Problem to work on:
Nothing in the copy should be a picture; everything else in the listing is to be restated exactly.

Dataset content:
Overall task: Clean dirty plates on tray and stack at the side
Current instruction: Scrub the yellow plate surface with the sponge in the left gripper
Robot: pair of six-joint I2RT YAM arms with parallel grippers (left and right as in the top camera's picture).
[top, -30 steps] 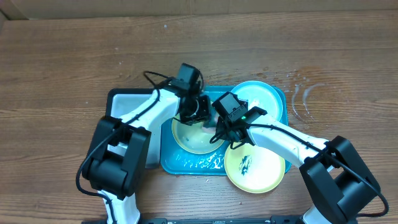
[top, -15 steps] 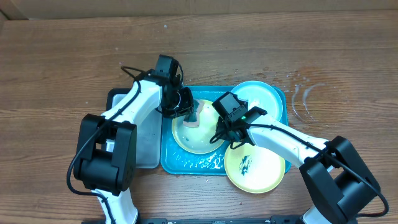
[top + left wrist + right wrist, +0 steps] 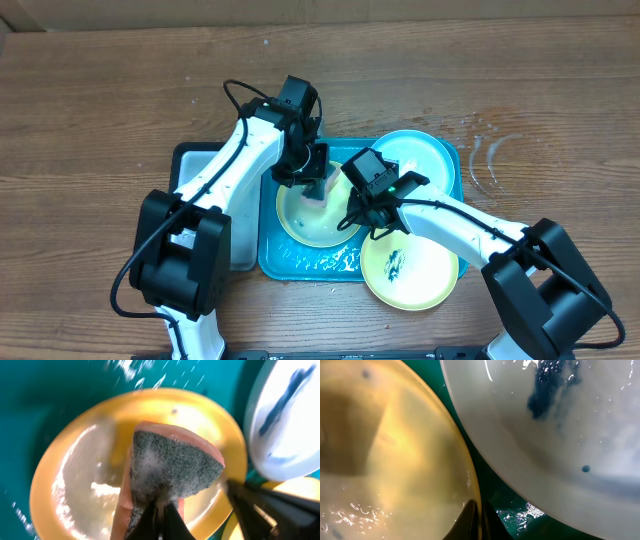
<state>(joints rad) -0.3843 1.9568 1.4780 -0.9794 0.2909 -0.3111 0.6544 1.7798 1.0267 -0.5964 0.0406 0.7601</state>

Response to the task:
Overall task: Clean dirty plates on tray and stack at the side
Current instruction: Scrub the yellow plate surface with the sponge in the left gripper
Robot: pair of six-joint I2RT YAM arms with parallel grippers (left and right as in the top camera's picture).
[top, -30 steps] 
[top, -15 steps] 
[top + left wrist + right wrist, +0 steps] 
<state>(joints rad) -0.3843 1.9568 1.4780 -0.9794 0.2909 -0.3111 0.6544 1.7798 1.0267 -0.5964 0.0406 0.7601</state>

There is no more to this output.